En sus viajes, ya sin Ascensión, Saturnino Elías había comenzado a quedarse en casa de su hija María en Bilbao y a alternar más a menudo con los comerciantes de las Siete Calles a los que abastecía. En su camino solía pararse ante el flamante edificio de la Bolsa, donde se movían las acciones de las grandes compañías industriales de Bilbao que tanto le habían asombrado siempre. Sabía de las navieras, de los astilleros, de los Altos Hornos y las minas. Hombre leído y viajado, Saturnino no perdía comba de lo que acontecía en la gran capital, aunque él fuera de Munilla. Y, poco a poco, fue forjando amistad con un par de corredores de bolsa que tomaban café en La Concordia.
“Mi padre se fue informando de cómo se movía el mundo de las acciones y empezó a darle vueltas a la posibilidad de invertir aquel dinero que dormía el sueño de los justos bajo una baldosa en la casa de Munilla. Un día, de vuelta al pueblo, recién nacida Benita, me dijo que iba a dar un destino mejor a los ahorros porque, después de la crisis de 1907, venían años de bonanza para las finanzas. Me estuvo explicando lo que había aprendido en sus recientes viajes a Bilbao y cómo en la Bolsa podría aumentar la fortuna que tanto nos había costado recuperar y darnos una mejor vida a todas las hijas. Yo sólo le dije tres cosas: que no invirtiera todo el dinero, que lo que invirtiera lo repartiera en distintas empresas y que había que ser valiente en ese mundo y jugar a largo plazo. El abuelo de Benita no me hizo caso en nada y aquí estamos, viviendo en los Tranviarios”, resumió Ascensión malencarada. “Hala, dile a tu novio que ya está bien de chismes para ser el primer día que nos conocemos. ¡Demasiado le he contado!”.

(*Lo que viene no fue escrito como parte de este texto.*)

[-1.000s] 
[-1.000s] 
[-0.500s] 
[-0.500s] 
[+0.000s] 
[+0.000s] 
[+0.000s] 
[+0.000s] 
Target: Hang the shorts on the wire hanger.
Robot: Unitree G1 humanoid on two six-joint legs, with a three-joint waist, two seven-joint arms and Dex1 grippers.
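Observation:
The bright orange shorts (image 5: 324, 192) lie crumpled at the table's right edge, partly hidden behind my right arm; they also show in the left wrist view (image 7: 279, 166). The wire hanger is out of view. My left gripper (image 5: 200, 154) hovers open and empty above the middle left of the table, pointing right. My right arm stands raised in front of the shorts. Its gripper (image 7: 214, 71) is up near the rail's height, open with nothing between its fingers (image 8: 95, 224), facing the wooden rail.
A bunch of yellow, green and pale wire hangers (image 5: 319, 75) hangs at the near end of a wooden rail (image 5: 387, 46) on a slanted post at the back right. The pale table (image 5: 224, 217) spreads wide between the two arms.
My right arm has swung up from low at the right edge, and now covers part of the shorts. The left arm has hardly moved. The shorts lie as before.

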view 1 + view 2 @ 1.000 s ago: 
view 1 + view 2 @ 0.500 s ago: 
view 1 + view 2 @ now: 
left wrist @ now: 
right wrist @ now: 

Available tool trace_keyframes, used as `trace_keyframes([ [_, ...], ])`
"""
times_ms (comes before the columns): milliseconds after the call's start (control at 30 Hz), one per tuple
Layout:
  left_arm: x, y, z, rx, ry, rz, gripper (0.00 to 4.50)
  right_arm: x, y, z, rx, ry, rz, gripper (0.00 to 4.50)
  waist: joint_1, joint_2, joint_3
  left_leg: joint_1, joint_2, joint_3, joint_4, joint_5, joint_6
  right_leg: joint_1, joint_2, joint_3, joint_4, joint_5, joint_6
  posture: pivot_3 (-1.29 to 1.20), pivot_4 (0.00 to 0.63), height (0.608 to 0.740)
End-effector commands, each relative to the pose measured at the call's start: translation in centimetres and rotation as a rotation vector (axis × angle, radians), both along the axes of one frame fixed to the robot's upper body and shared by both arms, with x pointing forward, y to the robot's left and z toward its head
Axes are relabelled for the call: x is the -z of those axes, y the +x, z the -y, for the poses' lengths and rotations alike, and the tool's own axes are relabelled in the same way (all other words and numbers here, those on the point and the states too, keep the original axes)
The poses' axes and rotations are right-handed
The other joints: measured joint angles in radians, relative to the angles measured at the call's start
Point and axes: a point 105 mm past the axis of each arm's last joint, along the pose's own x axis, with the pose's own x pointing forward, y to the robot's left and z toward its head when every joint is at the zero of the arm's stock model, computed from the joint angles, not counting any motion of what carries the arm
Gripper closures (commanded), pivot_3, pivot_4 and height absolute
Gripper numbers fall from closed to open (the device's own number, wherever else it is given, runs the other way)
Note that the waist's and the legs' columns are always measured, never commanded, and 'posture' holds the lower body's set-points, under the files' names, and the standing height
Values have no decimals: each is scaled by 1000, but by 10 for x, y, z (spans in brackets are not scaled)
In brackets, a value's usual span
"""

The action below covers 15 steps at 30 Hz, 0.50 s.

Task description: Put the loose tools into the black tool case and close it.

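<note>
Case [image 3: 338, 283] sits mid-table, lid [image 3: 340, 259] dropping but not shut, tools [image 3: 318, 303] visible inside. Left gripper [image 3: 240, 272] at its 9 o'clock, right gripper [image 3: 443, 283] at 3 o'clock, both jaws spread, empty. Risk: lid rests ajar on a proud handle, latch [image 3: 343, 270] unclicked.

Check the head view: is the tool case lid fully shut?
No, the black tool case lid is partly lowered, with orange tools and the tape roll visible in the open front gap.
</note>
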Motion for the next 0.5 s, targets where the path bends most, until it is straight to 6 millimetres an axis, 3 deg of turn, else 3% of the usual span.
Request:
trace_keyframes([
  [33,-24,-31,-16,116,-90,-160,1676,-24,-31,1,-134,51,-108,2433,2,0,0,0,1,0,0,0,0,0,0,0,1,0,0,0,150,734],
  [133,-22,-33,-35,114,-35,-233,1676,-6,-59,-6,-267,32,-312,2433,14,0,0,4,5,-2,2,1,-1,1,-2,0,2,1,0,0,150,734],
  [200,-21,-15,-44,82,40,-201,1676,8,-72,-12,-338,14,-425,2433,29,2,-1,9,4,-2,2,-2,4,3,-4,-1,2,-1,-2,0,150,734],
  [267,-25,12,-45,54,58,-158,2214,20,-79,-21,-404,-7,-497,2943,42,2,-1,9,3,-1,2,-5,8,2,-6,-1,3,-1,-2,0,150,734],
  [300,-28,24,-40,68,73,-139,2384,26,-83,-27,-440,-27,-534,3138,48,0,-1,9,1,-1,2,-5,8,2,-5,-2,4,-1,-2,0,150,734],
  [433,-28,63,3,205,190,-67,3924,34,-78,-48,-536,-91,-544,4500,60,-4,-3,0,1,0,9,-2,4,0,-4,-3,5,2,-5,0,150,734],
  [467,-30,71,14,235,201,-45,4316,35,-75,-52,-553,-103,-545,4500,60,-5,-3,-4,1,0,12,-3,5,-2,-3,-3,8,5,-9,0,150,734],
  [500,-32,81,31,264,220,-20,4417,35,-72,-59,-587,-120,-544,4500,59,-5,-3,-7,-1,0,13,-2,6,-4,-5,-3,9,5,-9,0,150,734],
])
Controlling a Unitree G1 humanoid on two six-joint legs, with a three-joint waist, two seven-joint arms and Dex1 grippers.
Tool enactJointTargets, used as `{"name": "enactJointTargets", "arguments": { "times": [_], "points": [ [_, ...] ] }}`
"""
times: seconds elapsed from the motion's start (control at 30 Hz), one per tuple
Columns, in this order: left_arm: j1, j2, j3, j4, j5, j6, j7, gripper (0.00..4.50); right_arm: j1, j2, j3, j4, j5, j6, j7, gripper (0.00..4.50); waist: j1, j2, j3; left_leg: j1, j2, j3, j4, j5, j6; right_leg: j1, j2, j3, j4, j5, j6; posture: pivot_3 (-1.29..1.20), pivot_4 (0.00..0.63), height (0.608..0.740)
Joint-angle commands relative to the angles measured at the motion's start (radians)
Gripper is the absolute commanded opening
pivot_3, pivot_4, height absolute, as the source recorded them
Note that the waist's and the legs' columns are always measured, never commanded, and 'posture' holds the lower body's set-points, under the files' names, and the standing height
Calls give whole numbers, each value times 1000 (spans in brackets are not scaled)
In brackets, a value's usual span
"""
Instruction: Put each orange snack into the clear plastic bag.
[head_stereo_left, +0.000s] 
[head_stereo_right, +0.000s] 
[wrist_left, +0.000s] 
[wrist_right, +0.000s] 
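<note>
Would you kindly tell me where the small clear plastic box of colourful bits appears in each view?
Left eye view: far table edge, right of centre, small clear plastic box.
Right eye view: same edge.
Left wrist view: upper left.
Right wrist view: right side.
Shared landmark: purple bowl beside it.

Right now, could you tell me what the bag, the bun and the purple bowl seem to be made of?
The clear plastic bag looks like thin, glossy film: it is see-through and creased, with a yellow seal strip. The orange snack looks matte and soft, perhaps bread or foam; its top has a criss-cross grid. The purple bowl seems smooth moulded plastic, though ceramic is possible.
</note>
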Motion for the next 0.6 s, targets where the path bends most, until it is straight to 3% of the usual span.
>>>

En efecto, Saturnino Elías llevó consigo todo su dinero ahorrado, que tenía en una saca debajo de un azulejo de la cocina, en el siguiente viaje a Bilbao. Y arrastrado por su fantasía desde que paseó por los muelles de Ripa y Uribitarte, viendo la carga y descarga de los grandes barcos a vapor que luego emprenderían viaje por los mares del mundo, decidió que un día uno de ellos llevaría su nombre. Ni corto ni perezoso, invirtió sus ahorros en acciones de la Naviera Sota y Aznar, aunque poco disfrutó de los beneficios. La repentina crisis de principios de 1914 condujo a quien no era sino un comerciante de pueblo, sin la templanza del financiero urbano, a vender todas sus acciones por un precio exiguo, incapaz de aguantar el primer embate de un pánico que acabaría el 28 de junio de 1914 en Sarajevo, con el asesinato del archiduque Francisco Fernando de Austria, a manos de Gavrilo Princip, un joven nacionalista serbio.
Si hubiera sido de templado carácter, Saturnino no se habría arrepentido toda su vida de aquella decisión irreflexiva: con la primera guerra mundial, las acciones de las navieras vizcaínas se multiplicarían exponencialmente, convirtiendo en millonarios a todos sus propietarios. Y todos los bilbaínos habrían visto como de los astilleros Euskalduna salía un buque a la ría bautizado “Saturnino Elías”. Pero ya era tarde para arrepentirse. Y más, casi 20 años después, cuando aquella tarde de 1932, Josemari volvía a su casa con cierto sabor agridulce. “Ahora entiendo porque Benita quiere que gane más dinero, aunque no creo que yo pueda devolverle el esplendor que tuvo su familia. Lo que tengo claro es que yo no voy a invertir en bolsa en mi vida, espero llevar una vida tranquila y sin sobresaltos”, se dijo, sin conocer los derroteros por los que le llevaría el destino. Y su libre albedrío.